Forbes Lindesay adopted his pet project, Pug, from an open source legend–TJ Holowaychuk. TJ is a prolific NodeJS developer, who created an array of well-known libraries like Express, Mocha, and Jade, writing so much code some people even questioned if he was real.
Back then, Pug was called Jade. Forbes started using Jade for a project he was working on, and noticed there were a lot of edge cases and bugs. But he liked the overall concept, so he started triaging fixes. After a while, TJ made Forbes a maintainer.
One day someone asked TJ for some help on an issue. “And TJ went, ‘I don’t know, ask Forbes.

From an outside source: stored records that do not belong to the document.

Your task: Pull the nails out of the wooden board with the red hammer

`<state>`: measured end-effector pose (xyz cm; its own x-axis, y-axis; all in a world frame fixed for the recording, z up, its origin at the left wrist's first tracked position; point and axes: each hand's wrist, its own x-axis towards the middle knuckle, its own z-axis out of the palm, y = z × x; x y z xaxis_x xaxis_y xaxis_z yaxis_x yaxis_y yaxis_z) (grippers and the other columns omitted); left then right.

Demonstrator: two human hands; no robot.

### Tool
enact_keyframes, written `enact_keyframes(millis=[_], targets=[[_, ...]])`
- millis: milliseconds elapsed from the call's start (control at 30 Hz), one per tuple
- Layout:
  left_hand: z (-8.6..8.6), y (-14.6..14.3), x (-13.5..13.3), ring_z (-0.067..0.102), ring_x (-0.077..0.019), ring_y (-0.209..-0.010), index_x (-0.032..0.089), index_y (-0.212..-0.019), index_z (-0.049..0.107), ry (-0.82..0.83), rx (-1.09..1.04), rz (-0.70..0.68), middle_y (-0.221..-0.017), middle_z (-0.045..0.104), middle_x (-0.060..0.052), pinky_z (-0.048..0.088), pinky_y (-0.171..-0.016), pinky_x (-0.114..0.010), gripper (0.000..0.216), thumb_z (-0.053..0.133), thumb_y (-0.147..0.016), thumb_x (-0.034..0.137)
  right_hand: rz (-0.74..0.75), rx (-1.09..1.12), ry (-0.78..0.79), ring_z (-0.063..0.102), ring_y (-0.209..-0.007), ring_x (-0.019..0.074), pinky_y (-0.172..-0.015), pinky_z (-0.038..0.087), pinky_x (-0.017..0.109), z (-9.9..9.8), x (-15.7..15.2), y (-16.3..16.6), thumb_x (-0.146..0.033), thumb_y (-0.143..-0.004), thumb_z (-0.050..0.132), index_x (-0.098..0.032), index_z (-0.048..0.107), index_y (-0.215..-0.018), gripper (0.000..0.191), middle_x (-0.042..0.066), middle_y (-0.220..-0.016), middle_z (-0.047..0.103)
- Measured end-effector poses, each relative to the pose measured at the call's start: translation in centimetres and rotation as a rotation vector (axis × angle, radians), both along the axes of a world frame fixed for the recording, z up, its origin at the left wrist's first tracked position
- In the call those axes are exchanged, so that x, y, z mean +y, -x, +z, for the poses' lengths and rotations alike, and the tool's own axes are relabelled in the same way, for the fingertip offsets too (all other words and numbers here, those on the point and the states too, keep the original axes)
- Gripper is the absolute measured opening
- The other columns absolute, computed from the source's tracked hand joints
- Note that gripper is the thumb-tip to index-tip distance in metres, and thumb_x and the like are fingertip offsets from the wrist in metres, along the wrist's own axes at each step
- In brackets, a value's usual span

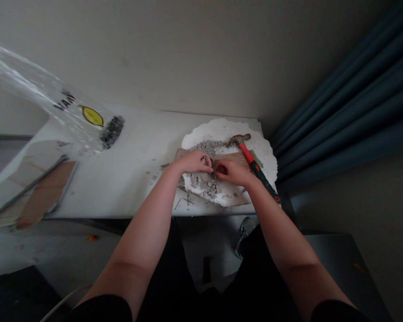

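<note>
My left hand [196,162] and my right hand [233,172] meet over a white slab [261,154] strewn with grey rubble on a white table [134,156]. Both hands are closed in a pinch, fingertips almost touching, around something small that I cannot make out. A brown board [233,156] lies across the slab under my hands. A hammer [255,165] with a red and black handle rests to the right of my right hand, its rusty head pointing toward the wall.
A clear plastic bag [53,107] with a yellow label hangs at the upper left. Brown boards [43,194] lie on the table's left end. Dark blue curtains [349,112] hang at the right. A shoe [243,232] shows below the table edge.
</note>
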<state>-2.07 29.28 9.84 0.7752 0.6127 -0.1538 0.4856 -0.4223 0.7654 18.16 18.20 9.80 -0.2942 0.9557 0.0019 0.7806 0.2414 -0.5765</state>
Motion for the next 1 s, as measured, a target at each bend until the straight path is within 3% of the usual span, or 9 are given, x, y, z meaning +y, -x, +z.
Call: enact_keyframes(millis=[300,533,700,867,933,1000], targets=[[-0.5,-0.2,-0.8,0.058,-0.0173,-0.065,0.027,-0.075,0.078,-0.094,0.069,-0.116,-0.062,0.064,0.002,0.039,-0.068,-0.028,0.010,0.081,-0.065,0.029,0.010,0.033,0.025,0.057,-0.076,0.0164,-0.068,0.036,0.026,-0.8,0.4,-0.2,-0.018,-0.089,0.063,-0.017,0.070,-0.095,0.009,0.003,-0.086,0.070],[-0.3,-0.3,-2.3,0.062,-0.0191,-0.070,0.029,-0.075,0.079,-0.228,0.133,-0.177,-0.075,0.074,0.000,0.037,-0.068,-0.029,0.004,0.077,-0.072,0.026,-0.090,0.097,-0.045,0.057,-0.075,0.0174,-0.069,0.039,0.027,-0.5,0.7,-1.8,-0.014,-0.086,0.057,-0.016,0.066,-0.086,0.009,0.003,-0.080,0.065],[-0.3,-0.5,-3.0,0.064,-0.0224,-0.075,0.030,-0.077,0.079,-0.276,0.131,-0.148,-0.072,0.072,-0.002,0.040,-0.073,-0.031,0.008,0.075,-0.075,0.024,-0.044,0.057,-0.034,0.059,-0.079,0.0184,-0.072,0.041,0.028,-0.8,0.5,-2.1,-0.015,-0.087,0.059,-0.016,0.067,-0.084,0.009,0.005,-0.084,0.069],[-0.5,-0.1,-3.2,0.056,-0.0195,-0.065,0.024,-0.068,0.071,-0.254,0.098,-0.135,-0.063,0.064,-0.001,0.036,-0.068,-0.031,0.007,0.069,-0.070,0.017,-0.052,-0.057,0.014,0.058,-0.075,0.0165,-0.069,0.038,0.027,-1.4,0.2,-1.7,-0.012,-0.085,0.062,-0.017,0.070,-0.090,0.010,0.005,-0.086,0.070],[-0.3,0.3,-3.0,0.052,-0.0167,-0.062,0.022,-0.068,0.068,-0.178,0.017,-0.061,-0.061,0.060,0.000,0.034,-0.065,-0.029,0.005,0.070,-0.067,0.018,-0.079,-0.091,0.017,0.058,-0.074,0.0161,-0.067,0.037,0.027,-1.3,0.3,-1.5,-0.013,-0.085,0.064,-0.017,0.070,-0.089,0.008,0.005,-0.086,0.071],[0.1,0.5,-2.8,0.047,-0.0135,-0.059,0.020,-0.071,0.064,-0.013,-0.143,0.098,-0.059,0.053,0.003,0.032,-0.061,-0.026,0.006,0.069,-0.068,0.020,-0.102,-0.121,0.030,0.058,-0.074,0.0164,-0.065,0.036,0.027,-1.2,0.3,-1.3,-0.015,-0.086,0.065,-0.017,0.070,-0.088,0.006,0.005,-0.087,0.072]])
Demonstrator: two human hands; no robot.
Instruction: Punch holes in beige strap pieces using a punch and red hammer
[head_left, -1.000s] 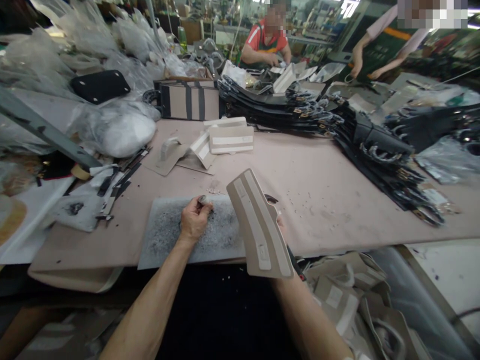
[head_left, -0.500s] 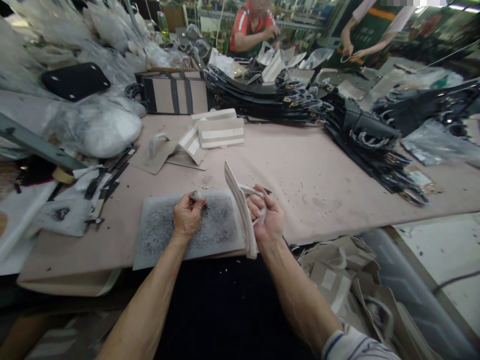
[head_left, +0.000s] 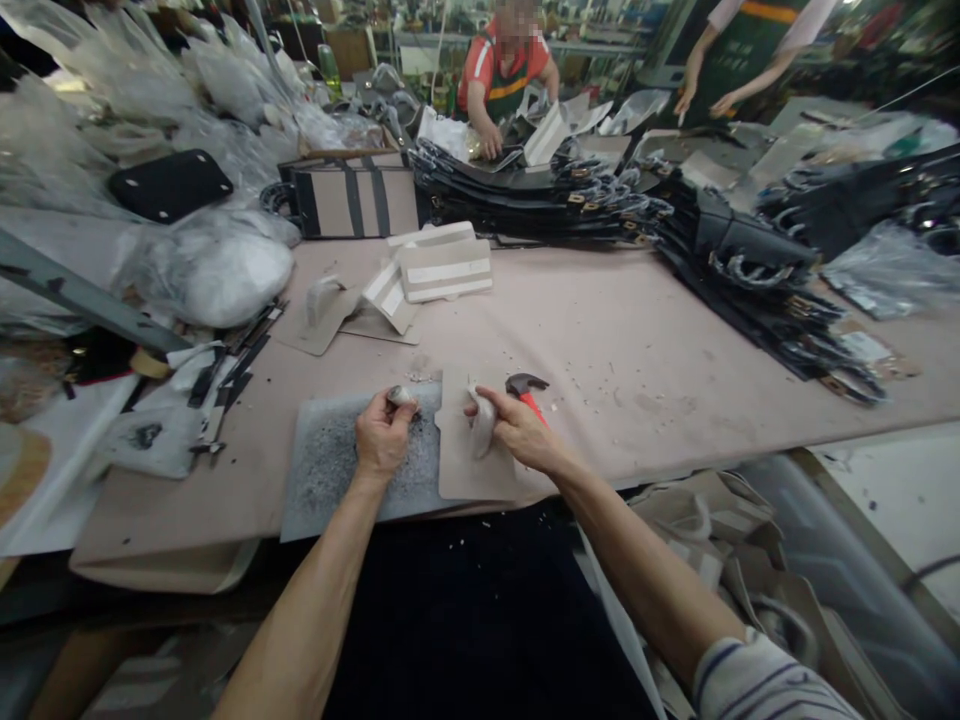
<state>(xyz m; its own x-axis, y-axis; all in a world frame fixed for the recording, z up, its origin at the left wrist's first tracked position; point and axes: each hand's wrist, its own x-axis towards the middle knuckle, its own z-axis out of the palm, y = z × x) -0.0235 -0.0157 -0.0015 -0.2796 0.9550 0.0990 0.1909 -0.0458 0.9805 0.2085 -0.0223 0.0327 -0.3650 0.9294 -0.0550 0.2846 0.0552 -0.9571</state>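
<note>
My left hand point(head_left: 381, 435) is closed around a short, pale cylindrical tool point(head_left: 402, 396) with a greyish top; its lower end is hidden. It is over a pale board point(head_left: 319, 465) covered with dark marks. My right hand point(head_left: 517, 428) grips the whitish loop handle point(head_left: 482, 432) of a beige bag panel point(head_left: 469, 480). The panel lies nearly flat and overlaps the board's right side. Just beyond my right hand rests a claw hammer point(head_left: 527, 384) with a dark head and red handle, partly hidden by the hand.
More beige panels point(head_left: 446, 270) lie farther back. Stacked black bag pieces point(head_left: 540, 205) line the back and right. Plastic-wrapped bundles point(head_left: 225, 265) and a metal bar point(head_left: 82, 290) stand left. Beige pieces point(head_left: 712, 540) fill a container at lower right. Two people work across the table.
My right hand has turned the bag panel from upright on edge to nearly flat, over the board's right side. The hammer has come into view. My left hand keeps the cylindrical tool.
</note>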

He’s the one who maintains this,’” Forbes said. “And that’s when I realized, ‘Oh, guess I maintain Jade now.’”
How Jade became Pug
The name change happened when Forbes discovered another company had a copyright for the name Jade, and they had “scary lawyers,” Forbes said, so they had to come up with a new name.
“I brainstormed with my girlfriend,” Forbes said. “I wanted something easy to spell and pronounce, something spelled phonetically.”
Forbes stepped into the world of open source during his time at university. He learned NodeJS because he needed something that had websocket support for a website, and from there he published a few tiny packages. He was excited to see people actually started using them.
“From there, I was hooked on open source,” Forbes said.
Rewards and challenges
It’s not all sunshine and puppies, though. Forbes said the most rewarding and most challenging aspects of being an open source maintainer is the same thing–dealing with users.
It’s hard to devote time to new features when you’re inundated with new issues, Forbes said. But it’s so rewarding when he talks to someone at a meetup who’s using Pug, or hears about a cool use case, or new maintainers or contributors start helping out.
“That’s when you see open source at its absolute best,” Forbes said. “When people step up and help out.”
But new issues are opened every single day, and it’s really challenging to figure out how to divvy up his time. “You get pulled in every direction if you try to answer every issue personally,” Forbes said.
The bug for open source
Forbes works a full-time job for a company called Threads Styling. He’s allowed to devote one day a week to work on Pug and other projects.
“The one day is enough to maintain Pug,” Forbes said. “I’d like to do more, but I have other commitments and side projects and smaller open source projects.”
Pug is the biggest open source project he’s working on, but he has the “bug for open source.” Anytime he creates something, he wants to share it with the world–but it’s not really sustainable to work on open source full-time.
Before he started working at Threads Styling, he spent a year self-employed, experimenting to see if it was possible to work primarily on open source. It was a lot of fun and he learned a lot, but didn't earn nearly enough to sustain a healthy lifestyle.
“Funding is a huge problem,” Forbes said. “If open source wants to grow, one of the big things is getting it to that level when enough maintainers can get funding to support their efforts, and therefore spend more time.”